When Fujifilm announced its new Fujinon MK 18-55mm T2.9 and MK 50-135mm T2.9 cinema lenses about a year ago it generated a lot of interest. Fujinon is a respected name in the cinema industry and getting these lenses—based on the company's much more expensive Cabrio line—for a price in the neighborhood of $4,000 was exciting to a lot of people.

Unfortunately, for users of Fujifilm's own X-mount mirrorless cameras, there was one catch: Fujifilm released the lenses in Sony E-mount.

E-mount? That seemed like a strange choice to people in the camera world.

It's not so strange when you consider the target market. Sony Super 35 cameras like the FS5 and FS7 are very popular among small production houses, budget filmmakers, and independent producers of various stripes, many of whom can't afford to spend tens of thousands of dollars on a single lens. As a result, there's a large addressable market of E-mount shooters who would be interested in this type of product.

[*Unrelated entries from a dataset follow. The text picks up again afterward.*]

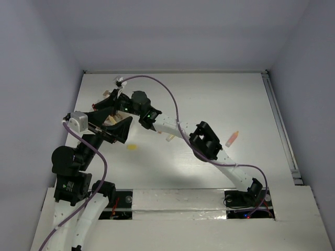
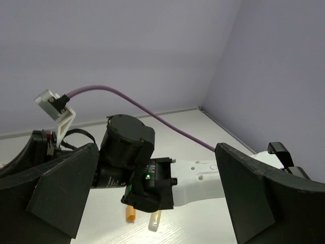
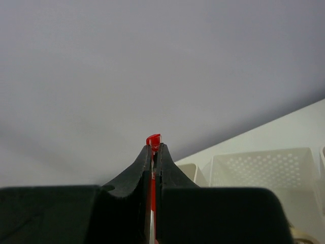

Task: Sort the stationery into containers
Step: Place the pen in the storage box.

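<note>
Jaws: right gripper [image 3: 154, 147] pinched tight on a pen [image 3: 153, 138], red tip poking out above the fingertips. Left gripper [image 2: 156, 150] is spread wide with nothing in it, looking at the right arm [image 2: 193, 185].

Step, my read: pen transport to the bins [image 3: 261, 162]. They sit lower right in the right wrist view. In the top view they're upper left, mostly hidden under both grippers.

Next move needs the pen lined up over the correct bin and lowered past the rim before release. Can't tell yet which bin is right.

Count:
- pens: 1, gripped
- bins: 2 clear, maybe a third at the frame edge
- loose on table [image 1: 209, 99]: 1 pink piece [image 1: 233, 137], 1 yellow bit [image 1: 132, 147], 1 orange bit [image 2: 130, 213], 1 clear piece [image 2: 154, 221]
</note>
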`<state>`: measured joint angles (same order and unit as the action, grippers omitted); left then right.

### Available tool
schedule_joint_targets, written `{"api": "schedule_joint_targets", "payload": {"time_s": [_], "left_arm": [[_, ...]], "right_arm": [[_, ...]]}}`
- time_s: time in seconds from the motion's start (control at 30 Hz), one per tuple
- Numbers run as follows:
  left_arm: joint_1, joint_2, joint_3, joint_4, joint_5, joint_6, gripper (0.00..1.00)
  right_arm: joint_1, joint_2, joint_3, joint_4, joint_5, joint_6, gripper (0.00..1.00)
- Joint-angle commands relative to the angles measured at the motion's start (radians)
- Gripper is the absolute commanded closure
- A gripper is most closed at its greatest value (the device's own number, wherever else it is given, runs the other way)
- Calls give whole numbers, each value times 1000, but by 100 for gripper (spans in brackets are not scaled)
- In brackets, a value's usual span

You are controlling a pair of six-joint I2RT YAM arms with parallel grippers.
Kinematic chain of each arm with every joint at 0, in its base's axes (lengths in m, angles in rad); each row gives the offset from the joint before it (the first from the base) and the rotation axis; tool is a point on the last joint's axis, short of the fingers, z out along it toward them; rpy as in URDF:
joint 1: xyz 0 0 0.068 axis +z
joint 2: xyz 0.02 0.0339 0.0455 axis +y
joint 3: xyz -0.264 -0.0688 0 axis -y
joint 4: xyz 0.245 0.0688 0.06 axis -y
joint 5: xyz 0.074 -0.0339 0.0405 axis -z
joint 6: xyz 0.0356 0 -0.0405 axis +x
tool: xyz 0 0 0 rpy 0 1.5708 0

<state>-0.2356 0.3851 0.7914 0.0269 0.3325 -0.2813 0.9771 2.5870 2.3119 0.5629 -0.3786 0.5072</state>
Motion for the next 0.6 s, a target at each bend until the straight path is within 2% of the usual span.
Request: {"api": "schedule_joint_targets", "payload": {"time_s": [0.0, 0.33, 0.43, 0.53, 0.57], "left_arm": [[2, 8, -9, 62, -15, 8, 1], [2, 15, -4, 53, -49, 10, 1], [2, 23, 14, 36, -61, 4, 1], [2, 37, 38, 7, -70, -5, 1], [2, 38, 45, 1, -73, -10, 1]], "right_arm": [[11, -40, -51, 103, -32, -25, 100], [11, -135, -213, 190, -72, -24, 100], [11, -171, -270, 196, -78, -30, 97], [20, -214, -321, 177, -80, -32, 87], [20, -220, -324, 161, -82, -33, 79]]}}
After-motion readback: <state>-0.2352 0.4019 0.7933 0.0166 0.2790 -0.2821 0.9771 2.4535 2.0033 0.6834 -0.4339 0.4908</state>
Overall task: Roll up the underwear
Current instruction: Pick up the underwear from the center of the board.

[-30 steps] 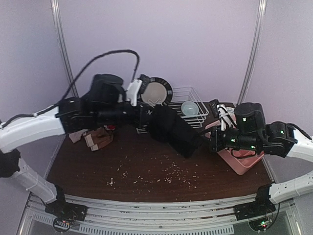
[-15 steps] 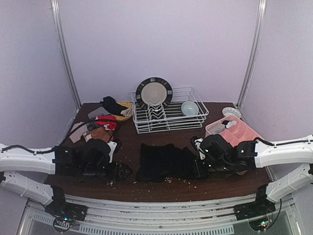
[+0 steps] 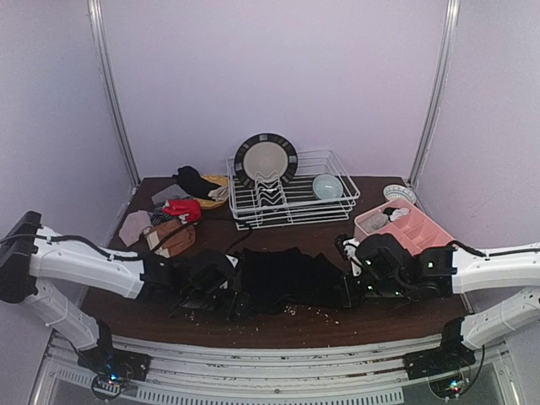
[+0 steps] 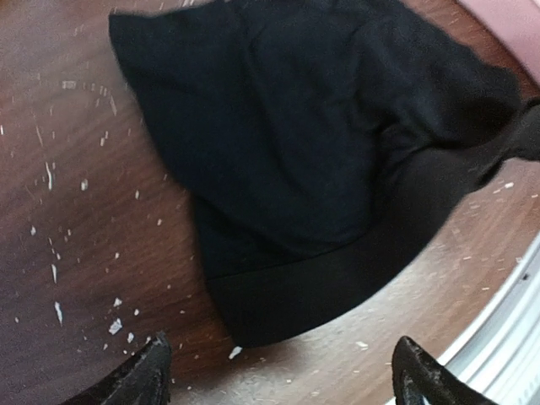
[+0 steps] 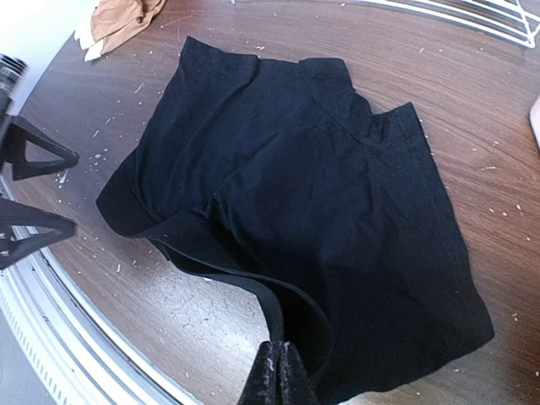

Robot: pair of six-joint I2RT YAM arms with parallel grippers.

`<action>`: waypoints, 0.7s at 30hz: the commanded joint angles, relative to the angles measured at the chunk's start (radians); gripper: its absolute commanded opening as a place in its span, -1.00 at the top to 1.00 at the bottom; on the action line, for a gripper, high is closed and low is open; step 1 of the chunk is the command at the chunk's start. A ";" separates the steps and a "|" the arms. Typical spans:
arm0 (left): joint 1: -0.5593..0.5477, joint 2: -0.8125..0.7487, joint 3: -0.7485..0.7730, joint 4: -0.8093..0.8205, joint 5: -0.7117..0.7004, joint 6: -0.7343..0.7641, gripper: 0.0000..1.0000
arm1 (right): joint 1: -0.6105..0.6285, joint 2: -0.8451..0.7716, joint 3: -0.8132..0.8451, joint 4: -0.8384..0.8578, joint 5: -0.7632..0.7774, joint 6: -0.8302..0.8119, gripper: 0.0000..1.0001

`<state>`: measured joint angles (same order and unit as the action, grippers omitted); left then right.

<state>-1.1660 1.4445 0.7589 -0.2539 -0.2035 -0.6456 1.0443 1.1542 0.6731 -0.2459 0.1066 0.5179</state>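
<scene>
Right wrist view, my right gripper [image 5: 276, 364] pinching the edge of the black underwear [image 5: 295, 194], a pinch the top view hides, my left gripper [image 4: 287, 381] spread beside it.

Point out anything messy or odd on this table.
Pale crumbs litter the table around the black underwear, which lies rumpled, one edge pinched by the right gripper. Other garments lie heaped at back left.

brown table [image 3: 384, 318]: black underwear [image 3: 287, 274], dish rack [image 3: 253, 221], pink tray [image 3: 423, 229], crumbs [image 3: 291, 310]
</scene>
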 commanded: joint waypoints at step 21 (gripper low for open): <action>0.078 0.160 0.076 0.079 0.006 0.040 1.00 | 0.007 -0.146 -0.008 -0.145 0.081 -0.043 1.00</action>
<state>-1.0866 1.6825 0.7979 -0.1051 -0.1680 -0.6617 1.0454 1.0519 0.6098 -0.2924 0.1379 0.5179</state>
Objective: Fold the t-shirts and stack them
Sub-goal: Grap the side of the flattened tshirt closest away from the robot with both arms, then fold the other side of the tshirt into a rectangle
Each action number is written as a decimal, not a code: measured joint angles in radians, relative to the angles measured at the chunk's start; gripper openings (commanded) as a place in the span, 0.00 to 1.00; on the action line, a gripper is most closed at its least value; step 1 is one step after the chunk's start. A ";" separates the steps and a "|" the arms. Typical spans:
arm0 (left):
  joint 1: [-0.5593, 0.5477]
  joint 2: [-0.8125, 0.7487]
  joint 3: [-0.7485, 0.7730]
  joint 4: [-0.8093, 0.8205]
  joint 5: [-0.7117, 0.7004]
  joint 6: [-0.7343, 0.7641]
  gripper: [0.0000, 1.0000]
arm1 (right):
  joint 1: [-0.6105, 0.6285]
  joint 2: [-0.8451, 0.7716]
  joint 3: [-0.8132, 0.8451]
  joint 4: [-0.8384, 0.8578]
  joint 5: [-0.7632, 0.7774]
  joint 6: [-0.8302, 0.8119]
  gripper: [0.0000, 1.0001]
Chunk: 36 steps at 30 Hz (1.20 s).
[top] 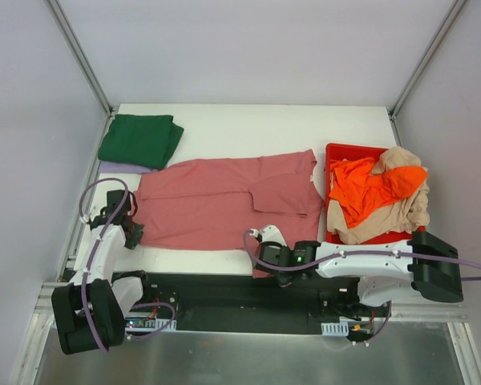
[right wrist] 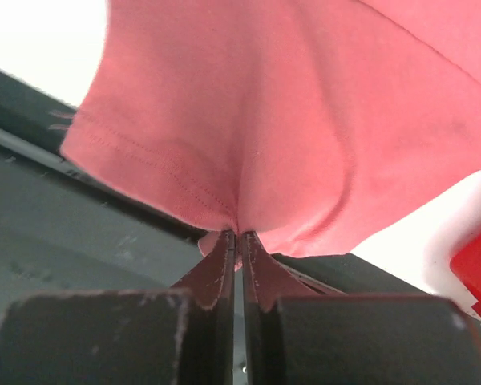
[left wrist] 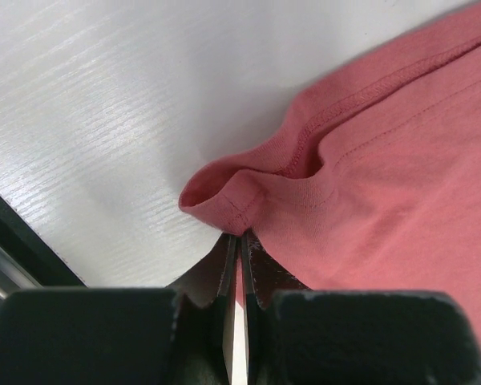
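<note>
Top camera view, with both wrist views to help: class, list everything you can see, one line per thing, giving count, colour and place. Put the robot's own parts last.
rose t-shirt: one, dusty rose-red, spread flat across the middle of the table
green t-shirt: one, dark green, folded, far left corner
lilac t-shirt: one, pale lilac, mostly hidden under the green one
orange t-shirt: one, bright orange, crumpled in the bin
beige t-shirt: one, beige, crumpled in the bin
bin: one, red, right side
table: one, white
left gripper: one, black, shut on the rose t-shirt's left corner
right gripper: one, black, shut on its near hem
</note>
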 measured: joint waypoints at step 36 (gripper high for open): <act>0.000 0.090 0.188 -0.038 -0.011 -0.109 0.00 | -0.335 0.106 0.526 -0.360 0.008 -0.517 0.01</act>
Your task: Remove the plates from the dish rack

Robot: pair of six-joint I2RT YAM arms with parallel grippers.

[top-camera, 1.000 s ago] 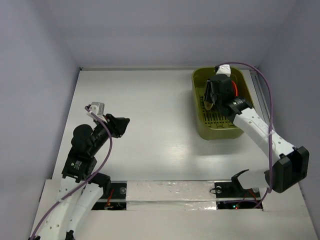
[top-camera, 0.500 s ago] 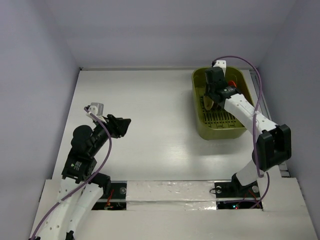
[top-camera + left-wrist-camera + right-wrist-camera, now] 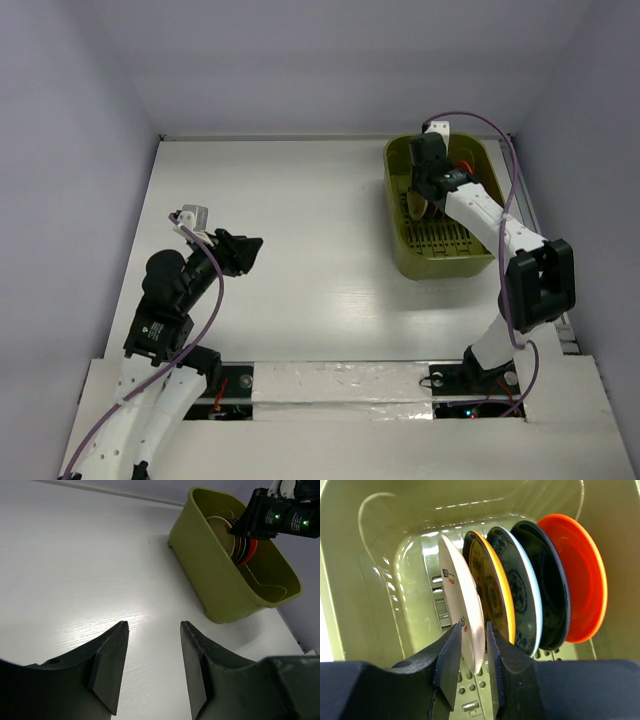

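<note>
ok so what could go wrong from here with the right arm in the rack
The right end effector straddles only the rim of the cream plate; so thin an edge hold could let it swing or slip when lifted. Its neighbour, the yellow-rimmed plate, stands very close and could be dragged or knocked over. The dish rack has tall walls; a plate lifted at an angle might catch one.

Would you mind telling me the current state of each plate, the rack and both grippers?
cream plate: on edge in the rack, rim gripped
yellow plate: on edge, untouched
blue plate: on edge, untouched
black plate: on edge, untouched
red plate: on edge, untouched
rack: loaded with all five plates
left gripper: open, empty
right gripper: shut on cream plate
</note>
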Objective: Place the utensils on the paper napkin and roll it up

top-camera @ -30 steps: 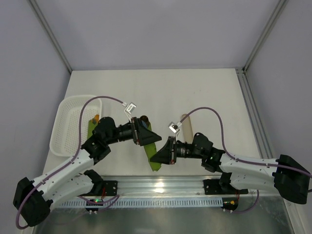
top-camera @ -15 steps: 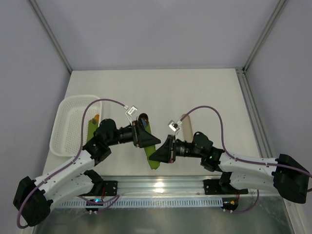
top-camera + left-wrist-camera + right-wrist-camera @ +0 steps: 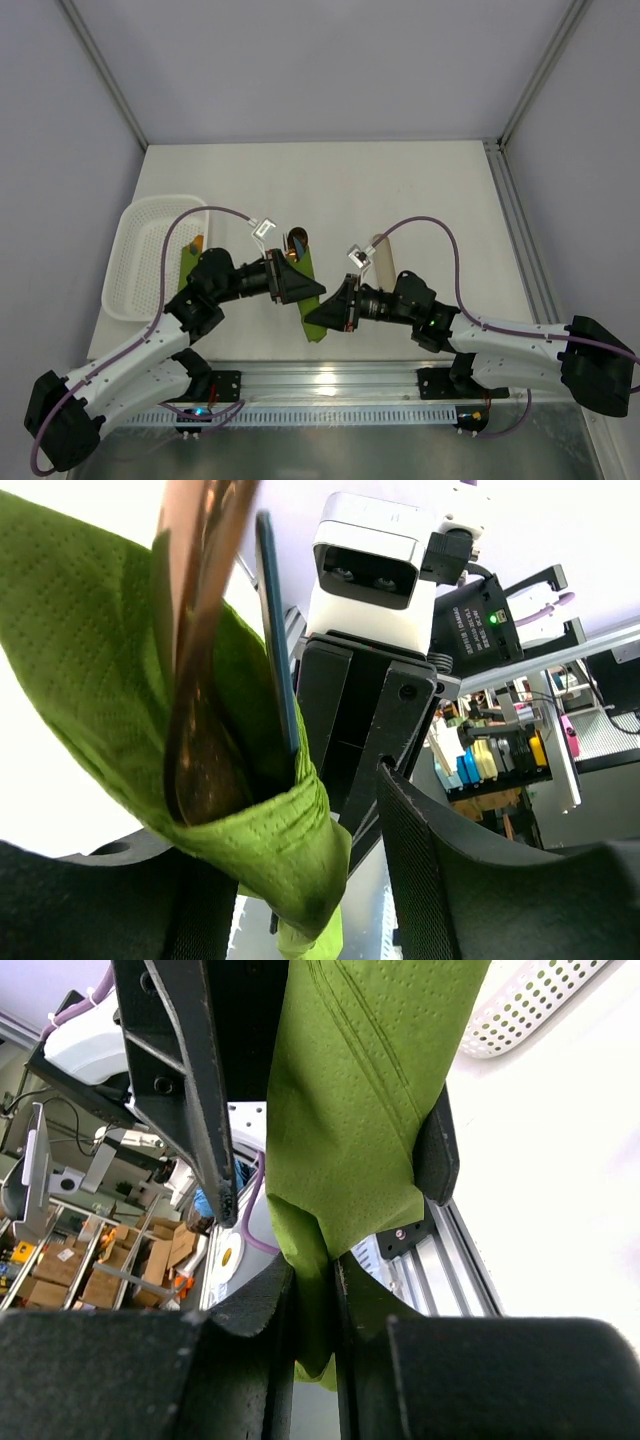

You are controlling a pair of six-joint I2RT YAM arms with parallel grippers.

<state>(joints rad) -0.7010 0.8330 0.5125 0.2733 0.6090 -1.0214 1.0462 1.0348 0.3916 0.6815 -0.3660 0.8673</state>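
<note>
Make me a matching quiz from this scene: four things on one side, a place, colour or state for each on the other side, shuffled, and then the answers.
Things
1. paper napkin
2. utensils
3. basket
4. right pincer

Descriptions
A. white mesh, at the table's left side
B. shut on a green fold
C. green, wrapped around copper-brown metal
D. copper-brown, poking out of the green wrap

Pairs: 1-C, 2-D, 3-A, 4-B
</note>
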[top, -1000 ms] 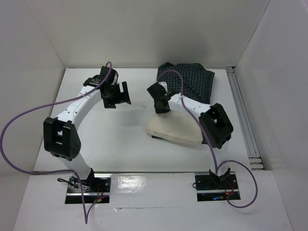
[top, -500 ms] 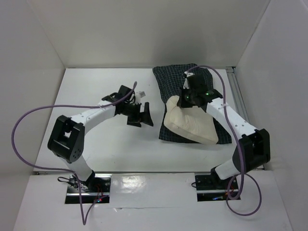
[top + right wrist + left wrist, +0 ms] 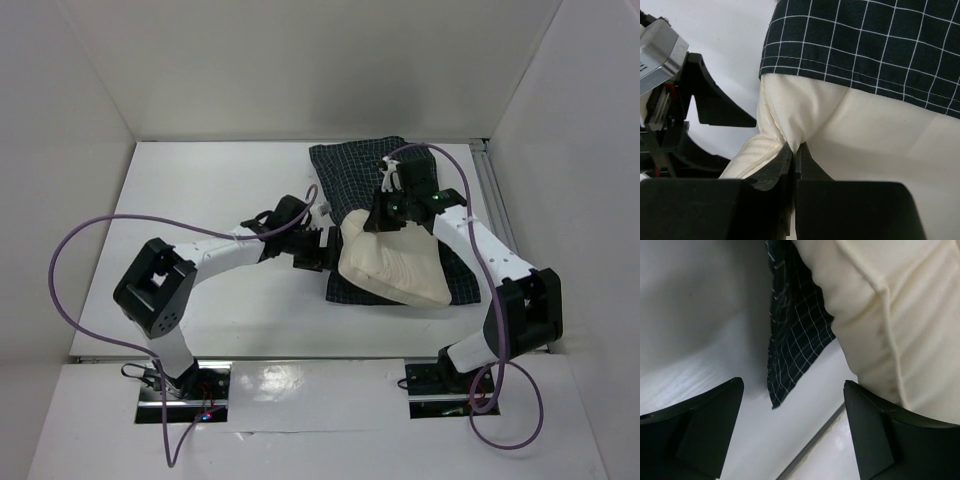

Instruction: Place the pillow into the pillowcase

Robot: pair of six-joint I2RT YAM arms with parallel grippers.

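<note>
The cream pillow [image 3: 392, 265] lies on top of the dark checked pillowcase [image 3: 350, 175], which is spread flat at the back right. My right gripper [image 3: 385, 222] is shut on a pinch of the pillow's far edge [image 3: 799, 131], next to the pillowcase hem [image 3: 860, 55]. My left gripper [image 3: 322, 250] is open and empty, low over the table at the pillow's left side. In the left wrist view a corner of the pillowcase [image 3: 792, 347] and the pillow [image 3: 900, 310] lie between and beyond its fingers [image 3: 710, 430].
White walls enclose the table on three sides. A metal rail [image 3: 505, 250] runs along the right edge. Purple cables loop off both arms. Bare table [image 3: 200, 190] lies to the left of the left arm.
The right gripper has carried the pillow onto the pillowcase and shifted it slightly left. The left arm has swung right, from the table's middle to the pillow's left edge.
</note>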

We had a chance to use the MK 18-55mm T2.9 when it was introduced and were very impressed. Click here to read our full shooting experience.

X-mount? Not so much. Sure, the X-T2 could shoot 4K video, but came with some big caveats. Video probably wasn't the feature driving buyers to that camera, especially those serious enough to use cinema lenses for their work.

However, Fujifilm tossed a small easter egg into that announcement: it planned to release the lenses in X-mount (as 'MKX' models) by the end of 2017.

However, Fujifilm tossed a small easter egg into that announcement: it planned to release the lenses in X-mount...

While that was a nice bone to throw to its mirrorless customers, it made us wonder if Fujifilm was also giving us a hint of things to come.

Now we know. The new Fujifilm X-H1 is a camera that embraces video – and video shooters – more than any X camera before.

Fujifilm's cameras don't have a strong history when it comes to video performance. Early iterations of the company's video were far from best in class, and in some cases embarrassing.

The Fujinon MK series of lenses were originally released for Sony E-mount (shown here on a Sony FS7 camera), but are now available to X-mount mirrorless camera shooters.

Meanwhile, other companies, such as Panasonic and Sony, overtly courted videographers with cameras that delivered high quality footage and included deep video feature sets.

With the X-H1, Fujifilm now has a camera that's competitive with just about anything in the DSLR/mirrorless class when it comes to video. It may not MKX-class equipment targeted at working pros, but it holds its own against its peers, with the possible exception of the Panasonic GH5/S. But to be fair, nothing else in this class really holds up to the GH5/S either.

It's fair to say that Fujifilm shooters no longer need to feel left out in the cold when it comes to video.

It's fair to say that Fujifilm shooters no longer need to feel left out in the cold when it comes to video

I don't want to blow this out of proportion. I doubt Fujifilm would have developed the MKX lenses just for the X-H1. It wouldn't have been worth the sizable development cost, and the E-mount market for these lenses is much larger. The fact that the MK lenses now work on X-mount is a great side benefit, though.

With this set of products in the mix it's a great opportunity for Fujifilm to test the waters around video. Just a couple years ago, choosing a Fujifilm system for motion picture work was a non-starter. Today, all the pieces seem to be falling into place: high quality 4K/30p, 200Mbps codec, internal F-Log gamma profile, and even a couple high quality cinema lenses. That's an attractive combination, and I'm sure Fujifilm will be watching to see if it gets traction.

We don't know whether the Fujinon's MKX lenses for X-mount signal greater ambitions for Fujifilm, but for the moment it means there's still a very impressive set of real cinema lenses for Fujifilm's mirrorless users.

Fujifilm's decision to focus on the APS-C market may even be helping it here. There's no pressure to support full frame models, so the company can put its best technologies into flagship APS-C cameras, which will appeal to people wanting to shoot content in the popular Super 35 format. Throw in Fujifilm's Hollywood-renowned color science, and you have the ingredients for an interesting path forward.

The X-H1 shows that Fujifilm is serious about video. Whether those MKX lenses might signal greater ambitions on the camera side, or are just a pleasant side effect of having already developed them for E-mount remains to be seen.

Until recently, Fujifilm users who wanted to move into the world of video often assumed they would need to migrate to a different system to do so. No longer. Unless you really need the advanced features found in a pro-level video camera, it's a viable alternative to other DSLR and mirrorless options.

This is a great time to be a Fujifilm shooter, especially if motion pictures are on your brain.